• DIRECTIONS FOR THIS TASK
The answer is the data repeated in full, with no pictures included.

------

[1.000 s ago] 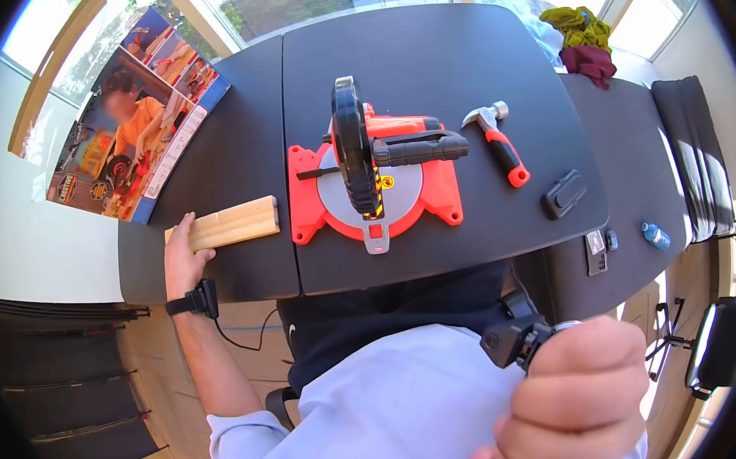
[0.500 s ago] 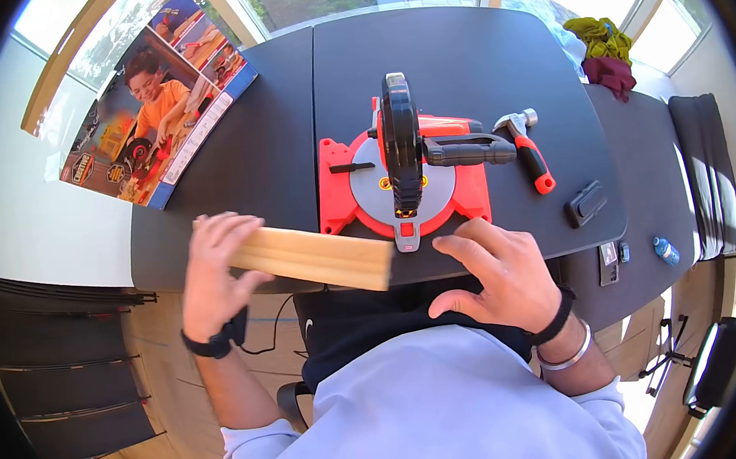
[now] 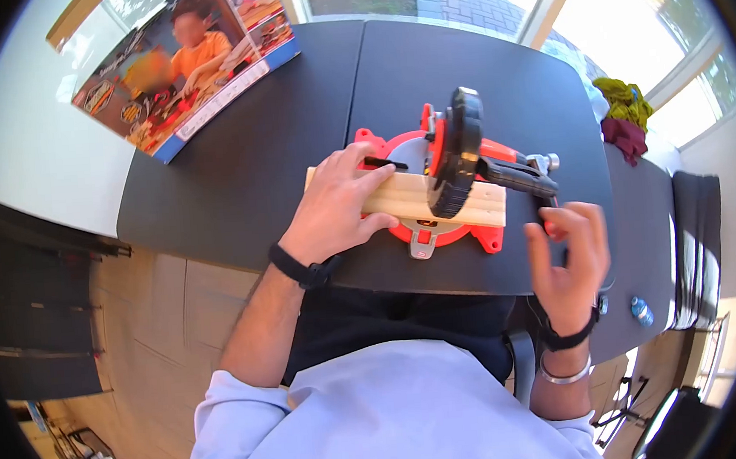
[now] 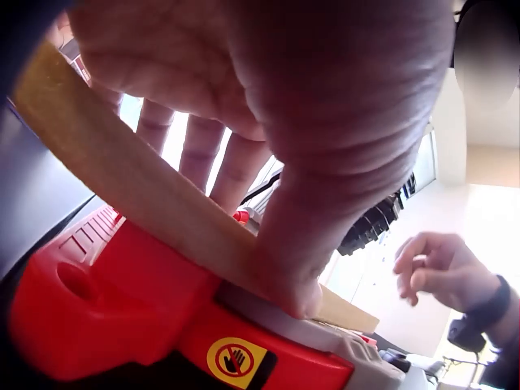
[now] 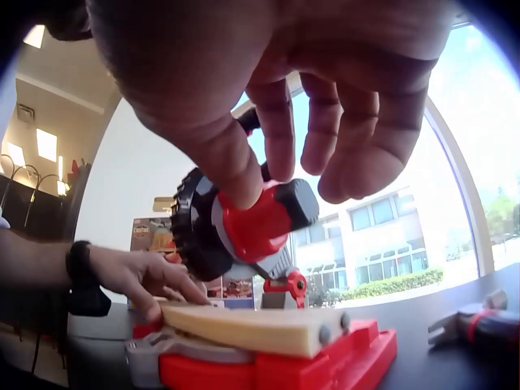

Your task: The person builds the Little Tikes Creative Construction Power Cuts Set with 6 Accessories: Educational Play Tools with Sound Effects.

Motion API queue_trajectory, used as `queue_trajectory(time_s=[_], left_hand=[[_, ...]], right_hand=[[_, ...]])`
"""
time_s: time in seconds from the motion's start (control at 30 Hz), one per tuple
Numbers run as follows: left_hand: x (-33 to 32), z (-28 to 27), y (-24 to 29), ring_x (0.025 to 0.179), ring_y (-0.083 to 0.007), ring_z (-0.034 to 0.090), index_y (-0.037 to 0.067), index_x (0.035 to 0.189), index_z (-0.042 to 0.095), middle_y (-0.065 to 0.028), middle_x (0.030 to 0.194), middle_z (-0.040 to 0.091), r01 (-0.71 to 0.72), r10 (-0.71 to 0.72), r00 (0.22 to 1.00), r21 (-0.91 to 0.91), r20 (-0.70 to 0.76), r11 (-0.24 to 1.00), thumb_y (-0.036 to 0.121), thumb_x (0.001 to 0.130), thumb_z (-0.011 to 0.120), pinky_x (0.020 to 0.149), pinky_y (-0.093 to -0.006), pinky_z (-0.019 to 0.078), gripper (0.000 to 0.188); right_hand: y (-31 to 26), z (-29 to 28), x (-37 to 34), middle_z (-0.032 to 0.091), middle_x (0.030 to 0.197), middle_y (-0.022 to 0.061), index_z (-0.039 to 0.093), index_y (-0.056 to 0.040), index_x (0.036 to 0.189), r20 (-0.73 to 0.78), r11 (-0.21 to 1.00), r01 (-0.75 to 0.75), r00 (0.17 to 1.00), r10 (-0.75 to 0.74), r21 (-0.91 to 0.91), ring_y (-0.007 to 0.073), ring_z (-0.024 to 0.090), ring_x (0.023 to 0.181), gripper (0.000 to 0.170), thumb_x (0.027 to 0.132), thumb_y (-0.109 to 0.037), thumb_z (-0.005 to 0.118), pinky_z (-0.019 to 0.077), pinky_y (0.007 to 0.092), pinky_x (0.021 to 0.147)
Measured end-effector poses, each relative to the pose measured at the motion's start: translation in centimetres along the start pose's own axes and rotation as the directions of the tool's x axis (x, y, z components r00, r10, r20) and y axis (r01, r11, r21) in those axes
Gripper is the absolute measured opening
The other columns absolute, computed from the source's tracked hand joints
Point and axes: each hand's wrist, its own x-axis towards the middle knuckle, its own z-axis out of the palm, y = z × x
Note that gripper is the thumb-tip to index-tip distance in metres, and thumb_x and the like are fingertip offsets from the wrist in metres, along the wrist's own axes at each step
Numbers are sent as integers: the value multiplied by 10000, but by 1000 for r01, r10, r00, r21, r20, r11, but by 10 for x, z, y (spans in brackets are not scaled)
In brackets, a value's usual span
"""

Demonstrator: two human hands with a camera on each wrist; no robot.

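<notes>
Pale wooden board (image 3: 400,195) lies across red/black plastic saw (image 3: 459,155). L hand (image 3: 336,199): fingers clamped on board. R hand (image 3: 573,258): fingers apart, nr. black handle (image 3: 513,175). Prob. step: seating board; next calls for steady hold.

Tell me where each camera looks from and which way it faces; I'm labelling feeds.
Head: worn on the head, facing forward and down at a toy miter saw; forearms and shirt show.
Left wrist: on that wrist, facing past the left hand toward the wooden board; right hand beyond.
Right wrist: there, facing past the right hand toward board and saw; left hand shows.
Both wrist views share the board.
</notes>
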Motion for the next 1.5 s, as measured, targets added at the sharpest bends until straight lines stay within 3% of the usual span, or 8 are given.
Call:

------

• RESPONSE TO THIS TASK
[1.000 s ago] 
[0.500 s ago] 
[now] 
[now] 
[now] 

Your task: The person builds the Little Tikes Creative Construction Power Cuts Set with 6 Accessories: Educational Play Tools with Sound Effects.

Motion API queue_trajectory, used as `queue_trajectory(time_s=[_], left_hand=[[_, ...]], right_hand=[[_, ...]])`
"""
time_s: time in seconds from the motion's start (control at 30 Hz), one per tuple
Numbers run as follows: left_hand: x (-33 to 32), z (-28 to 27), y (-24 to 29), ring_x (0.025 to 0.179), ring_y (-0.083 to 0.007), ring_z (-0.034 to 0.090), index_y (-0.037 to 0.067), index_x (0.035 to 0.189), index_z (-0.042 to 0.095), middle_y (-0.065 to 0.028), middle_x (0.030 to 0.194), middle_z (-0.040 to 0.091), r01 (-0.71 to 0.72), r10 (-0.71 to 0.72), r00 (0.22 to 1.00), r21 (-0.91 to 0.91), r20 (-0.70 to 0.76), r11 (-0.24 to 1.00), thumb_y (-0.036 to 0.121), thumb_x (0.001 to 0.130), thumb_z (-0.011 to 0.120), pinky_x (0.020 to 0.149), pinky_y (-0.093 to -0.006), pinky_z (-0.019 to 0.078), gripper (0.000 to 0.188); right_hand: y (-31 to 26), z (-29 to 28), x (-37 to 34), middle_z (-0.032 to 0.091), middle_x (0.030 to 0.197), middle_y (-0.022 to 0.061), index_z (-0.039 to 0.093), index_y (-0.056 to 0.040), index_x (0.036 to 0.189), r20 (-0.73 to 0.78), r11 (-0.21 to 1.00), r01 (-0.75 to 0.75), r00 (0.17 to 1.00), r10 (-0.75 to 0.74), r21 (-0.91 to 0.91), ring_y (-0.007 to 0.073), ring_z (-0.024 to 0.090), ring_x (0.023 to 0.181), gripper (0.000 to 0.170), thumb_x (0.027 to 0.132), thumb_y (-0.109 to 0.037), thumb_z (-0.005 to 0.118), pinky_z (-0.019 to 0.077), pinky_y (0.007 to 0.092), pinky_x (0.021 to 0.147)
Measured end-effector poses, each relative to the pose measured at the motion's start: translation in centimetres along the start pose's own axes and rotation as the directions of the tool's x axis (x, y, z components r00, r10, r20) and y axis (r01, r11, r21) in those axes
Gripper is the absolute measured opening
The other columns absolute, computed from the source's tracked hand joints
Point and axes: each hand's wrist, its own x-axis towards the middle knuckle, its own z-axis out of the palm, y = z × x
Note that gripper is the thumb-tip to index-tip distance in metres, and thumb_x and the like are fingertip offsets from the wrist in metres, along the wrist's own axes at each step
Numbers are sent as integers: the value multiplied by 10000, but by 1000 for r01, r10, r00, r21, r20, r11, but by 10 for x, z, y (spans in brackets are not scaled)
In brackets, a value's usual span
"""

Demonstrator: two human hands with a camera on each wrist; no robot.

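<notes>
Pale wooden board (image 3: 400,195) lies across red/black plastic saw (image 3: 459,155). L hand (image 3: 336,199): fingers clamped on board. R hand (image 3: 573,258): fingers apart, nr. black handle (image 3: 513,175). Prob. step: seating board; next calls for steady hold.

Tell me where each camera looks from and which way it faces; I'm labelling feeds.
Head: worn on the head, facing forward and down at a toy miter saw; forearms and shirt show.
Left wrist: on that wrist, facing past the left hand toward the wooden board; right hand beyond.
Right wrist: there, facing past the right hand toward board and saw; left hand shows.
Both wrist views share the board.
</notes>
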Motion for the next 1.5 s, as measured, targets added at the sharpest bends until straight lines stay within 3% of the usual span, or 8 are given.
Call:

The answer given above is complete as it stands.